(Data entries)
§ §

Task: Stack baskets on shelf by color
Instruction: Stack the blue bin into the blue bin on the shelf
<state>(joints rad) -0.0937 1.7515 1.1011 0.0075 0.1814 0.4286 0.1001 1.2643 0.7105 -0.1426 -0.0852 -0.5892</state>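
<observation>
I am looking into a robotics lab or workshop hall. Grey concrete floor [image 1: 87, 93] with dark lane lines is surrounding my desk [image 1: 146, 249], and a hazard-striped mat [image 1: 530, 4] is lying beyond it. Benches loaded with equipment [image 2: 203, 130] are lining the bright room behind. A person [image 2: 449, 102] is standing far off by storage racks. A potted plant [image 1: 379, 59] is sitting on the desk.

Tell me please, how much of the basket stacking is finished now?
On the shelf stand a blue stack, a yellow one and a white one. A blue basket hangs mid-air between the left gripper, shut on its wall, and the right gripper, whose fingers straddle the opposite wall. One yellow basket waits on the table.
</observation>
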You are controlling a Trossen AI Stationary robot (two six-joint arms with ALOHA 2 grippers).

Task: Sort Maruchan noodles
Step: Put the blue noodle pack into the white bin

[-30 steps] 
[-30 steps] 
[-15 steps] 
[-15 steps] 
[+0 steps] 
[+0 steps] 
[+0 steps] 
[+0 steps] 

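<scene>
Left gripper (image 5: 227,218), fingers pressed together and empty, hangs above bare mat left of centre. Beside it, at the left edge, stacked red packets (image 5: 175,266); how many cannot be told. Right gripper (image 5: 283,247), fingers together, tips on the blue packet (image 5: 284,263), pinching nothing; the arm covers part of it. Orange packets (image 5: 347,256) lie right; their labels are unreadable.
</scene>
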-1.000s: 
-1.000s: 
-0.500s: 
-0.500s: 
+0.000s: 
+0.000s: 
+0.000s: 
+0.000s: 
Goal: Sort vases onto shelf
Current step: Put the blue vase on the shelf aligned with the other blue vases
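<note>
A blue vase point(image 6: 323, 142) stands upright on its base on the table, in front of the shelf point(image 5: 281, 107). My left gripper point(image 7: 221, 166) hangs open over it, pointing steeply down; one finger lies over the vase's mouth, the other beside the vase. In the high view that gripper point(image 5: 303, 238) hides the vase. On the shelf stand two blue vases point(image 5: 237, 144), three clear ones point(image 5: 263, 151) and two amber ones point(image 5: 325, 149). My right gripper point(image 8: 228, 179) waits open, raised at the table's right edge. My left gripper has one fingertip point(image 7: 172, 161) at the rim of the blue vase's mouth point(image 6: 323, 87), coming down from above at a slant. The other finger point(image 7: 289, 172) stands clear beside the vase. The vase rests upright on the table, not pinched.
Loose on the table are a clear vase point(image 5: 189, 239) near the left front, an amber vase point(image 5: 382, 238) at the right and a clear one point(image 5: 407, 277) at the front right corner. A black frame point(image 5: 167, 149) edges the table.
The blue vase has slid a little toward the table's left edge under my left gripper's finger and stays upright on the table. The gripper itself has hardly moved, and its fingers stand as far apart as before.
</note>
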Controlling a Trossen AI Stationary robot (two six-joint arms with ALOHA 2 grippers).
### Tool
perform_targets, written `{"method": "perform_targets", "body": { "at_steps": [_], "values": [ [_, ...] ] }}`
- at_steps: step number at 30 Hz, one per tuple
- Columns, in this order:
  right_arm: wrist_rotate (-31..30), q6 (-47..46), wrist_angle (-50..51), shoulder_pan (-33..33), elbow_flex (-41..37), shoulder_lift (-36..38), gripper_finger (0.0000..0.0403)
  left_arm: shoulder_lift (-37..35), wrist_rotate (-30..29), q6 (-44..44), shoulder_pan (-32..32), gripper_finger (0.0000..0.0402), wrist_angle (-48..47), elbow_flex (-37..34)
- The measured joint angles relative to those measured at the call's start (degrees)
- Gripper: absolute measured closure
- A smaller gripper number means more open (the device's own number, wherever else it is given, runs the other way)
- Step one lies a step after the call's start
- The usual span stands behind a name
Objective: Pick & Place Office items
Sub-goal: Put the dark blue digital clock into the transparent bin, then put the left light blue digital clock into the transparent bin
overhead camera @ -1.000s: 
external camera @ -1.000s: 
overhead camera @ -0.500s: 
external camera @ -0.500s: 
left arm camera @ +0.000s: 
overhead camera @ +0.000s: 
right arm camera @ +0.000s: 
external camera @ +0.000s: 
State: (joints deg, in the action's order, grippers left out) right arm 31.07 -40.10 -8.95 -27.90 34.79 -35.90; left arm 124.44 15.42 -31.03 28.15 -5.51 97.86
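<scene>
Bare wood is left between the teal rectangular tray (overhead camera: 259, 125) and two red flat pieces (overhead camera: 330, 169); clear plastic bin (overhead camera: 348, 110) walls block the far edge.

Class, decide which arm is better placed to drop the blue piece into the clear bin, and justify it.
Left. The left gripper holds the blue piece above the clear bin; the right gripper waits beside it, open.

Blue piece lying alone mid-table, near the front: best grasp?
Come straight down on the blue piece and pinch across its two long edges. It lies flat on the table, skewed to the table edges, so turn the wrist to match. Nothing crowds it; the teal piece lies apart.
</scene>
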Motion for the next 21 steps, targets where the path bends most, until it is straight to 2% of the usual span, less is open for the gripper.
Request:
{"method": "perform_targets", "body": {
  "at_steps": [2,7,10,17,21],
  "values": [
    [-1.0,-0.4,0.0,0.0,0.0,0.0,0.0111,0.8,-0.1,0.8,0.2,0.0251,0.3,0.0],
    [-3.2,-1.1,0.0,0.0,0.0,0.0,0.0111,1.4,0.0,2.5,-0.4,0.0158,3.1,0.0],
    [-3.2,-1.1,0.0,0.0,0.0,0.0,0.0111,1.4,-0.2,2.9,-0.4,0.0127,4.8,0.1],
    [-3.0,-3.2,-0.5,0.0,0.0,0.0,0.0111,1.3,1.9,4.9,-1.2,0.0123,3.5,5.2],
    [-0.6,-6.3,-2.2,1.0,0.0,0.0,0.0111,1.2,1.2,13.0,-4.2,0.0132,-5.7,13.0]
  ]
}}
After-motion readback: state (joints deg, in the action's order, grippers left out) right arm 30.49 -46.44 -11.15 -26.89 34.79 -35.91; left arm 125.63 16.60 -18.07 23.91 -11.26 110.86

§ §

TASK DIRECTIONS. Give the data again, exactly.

TASK OUTPUT.
Task: Stack baskets on shelf by color
Instruction: Stack the blue bin into the blue bin on the shelf
<state>(joints rad) -0.0937 1.7515 1.1011 0.0075 0.1814 0.4286 0.1001 1.2643 0.7105 -0.1426 -0.0852 -0.5892</state>
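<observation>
I am looking into a robotics lab or workshop hall. Grey concrete floor [image 1: 87, 93] with dark lane lines is surrounding my desk [image 1: 146, 249], and a hazard-striped mat [image 1: 530, 4] is lying beyond it. Benches loaded with equipment [image 2: 203, 130] are lining the bright room behind. A person [image 2: 449, 102] is standing far off by storage racks. A potted plant [image 1: 379, 59] is sitting on the desk.

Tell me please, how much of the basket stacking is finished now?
On the shelf stand a blue stack, a yellow one and a white one. A blue basket hangs mid-air between the left gripper, shut on its wall, and the right gripper, whose fingers straddle the opposite wall. One yellow basket waits on the table.
</observation>
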You are controlling a Trossen AI Stationary robot (two six-joint arms with ALOHA 2 grippers).

Task: Sort Maruchan noodles
Step: Put the blue noodle pack into the white bin

[-30 steps] 
[-30 steps] 
[-15 steps] 
[-15 steps] 
[+0 steps] 
[+0 steps] 
[+0 steps] 
[+0 steps] 

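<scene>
Left gripper (image 5: 227,218), fingers pressed together and empty, hangs above bare mat left of centre. Beside it, at the left edge, stacked red packets (image 5: 175,266); how many cannot be told. Right gripper (image 5: 283,247), fingers together, tips on the blue packet (image 5: 284,263), pinching nothing; the arm covers part of it. Orange packets (image 5: 347,256) lie right; their labels are unreadable.
</scene>
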-1.000s: 
-1.000s: 
-0.500s: 
-0.500s: 
+0.000s: 
+0.000s: 
+0.000s: 
+0.000s: 
Goal: Sort vases onto shelf
Current step: Put the blue vase on the shelf aligned with the other blue vases
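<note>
A blue vase point(image 6: 323, 142) stands upright on its base on the table, in front of the shelf point(image 5: 281, 107). My left gripper point(image 7: 221, 166) hangs open over it, pointing steeply down; one finger lies over the vase's mouth, the other beside the vase. In the high view that gripper point(image 5: 303, 238) hides the vase. On the shelf stand two blue vases point(image 5: 237, 144), three clear ones point(image 5: 263, 151) and two amber ones point(image 5: 325, 149). My right gripper point(image 8: 228, 179) waits open, raised at the table's right edge. My left gripper has one fingertip point(image 7: 172, 161) at the rim of the blue vase's mouth point(image 6: 323, 87), coming down from above at a slant. The other finger point(image 7: 289, 172) stands clear beside the vase. The vase rests upright on the table, not pinched.
Loose on the table are a clear vase point(image 5: 189, 239) near the left front, an amber vase point(image 5: 382, 238) at the right and a clear one point(image 5: 407, 277) at the front right corner. A black frame point(image 5: 167, 149) edges the table.
The blue vase has slid a little toward the table's left edge under my left gripper's finger and stays upright on the table. The gripper itself has hardly moved, and its fingers stand as far apart as before.
</note>
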Controlling a Trossen AI Stationary robot (two six-joint arms with ALOHA 2 grippers).
### Tool
perform_targets, written `{"method": "perform_targets", "body": { "at_steps": [_], "values": [ [_, ...] ] }}`
- at_steps: step number at 30 Hz, one per tuple
- Columns, in this order:
  right_arm: wrist_rotate (-31..30), q6 (-47..46), wrist_angle (-50..51), shoulder_pan (-33..33), elbow_flex (-41..37), shoulder_lift (-36..38), gripper_finger (0.0000..0.0403)
  left_arm: shoulder_lift (-37..35), wrist_rotate (-30..29), q6 (-44..44), shoulder_pan (-32..32), gripper_finger (0.0000..0.0402), wrist_angle (-48..47), elbow_flex (-37..34)
- The measured joint angles relative to those measured at the call's start (degrees)
- Gripper: absolute measured closure
- A smaller gripper number means more open (the device's own number, wherever else it is given, runs the other way)
- Step one lies a step after the call's start
- The usual span stands behind a name
Objective: Pick & Place Office items
Sub-goal: Put the dark blue digital clock into the transparent bin, then put the left light blue digital clock into the transparent bin
overhead camera @ -1.000s: 
external camera @ -1.000s: 
overhead camera @ -0.500s: 
external camera @ -0.500s: 
left arm camera @ +0.000s: 
overhead camera @ +0.000s: 
right arm camera @ +0.000s: 
external camera @ +0.000s: 
State: (joints deg, in the action's order, grippers left out) right arm 31.07 -40.10 -8.95 -27.90 34.79 -35.90; left arm 124.44 15.42 -31.03 28.15 -5.51 97.86
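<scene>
Bare wood is left between the teal rectangular tray (overhead camera: 259, 125) and two red flat pieces (overhead camera: 330, 169); clear plastic bin (overhead camera: 348, 110) walls block the far edge.

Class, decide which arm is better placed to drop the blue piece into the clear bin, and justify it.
Left. The left gripper holds the blue piece above the clear bin; the right gripper waits beside it, open.

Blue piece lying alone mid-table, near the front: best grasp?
Come straight down on the blue piece and pinch across its two long edges. It lies flat on the table, skewed to the table edges, so turn the wrist to match. Nothing crowds it; the teal piece lies apart.
</scene>
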Motion for the next 21 steps, targets where the path bends most, until it is straight to 2% of the usual span, less is open for the gripper.
Request:
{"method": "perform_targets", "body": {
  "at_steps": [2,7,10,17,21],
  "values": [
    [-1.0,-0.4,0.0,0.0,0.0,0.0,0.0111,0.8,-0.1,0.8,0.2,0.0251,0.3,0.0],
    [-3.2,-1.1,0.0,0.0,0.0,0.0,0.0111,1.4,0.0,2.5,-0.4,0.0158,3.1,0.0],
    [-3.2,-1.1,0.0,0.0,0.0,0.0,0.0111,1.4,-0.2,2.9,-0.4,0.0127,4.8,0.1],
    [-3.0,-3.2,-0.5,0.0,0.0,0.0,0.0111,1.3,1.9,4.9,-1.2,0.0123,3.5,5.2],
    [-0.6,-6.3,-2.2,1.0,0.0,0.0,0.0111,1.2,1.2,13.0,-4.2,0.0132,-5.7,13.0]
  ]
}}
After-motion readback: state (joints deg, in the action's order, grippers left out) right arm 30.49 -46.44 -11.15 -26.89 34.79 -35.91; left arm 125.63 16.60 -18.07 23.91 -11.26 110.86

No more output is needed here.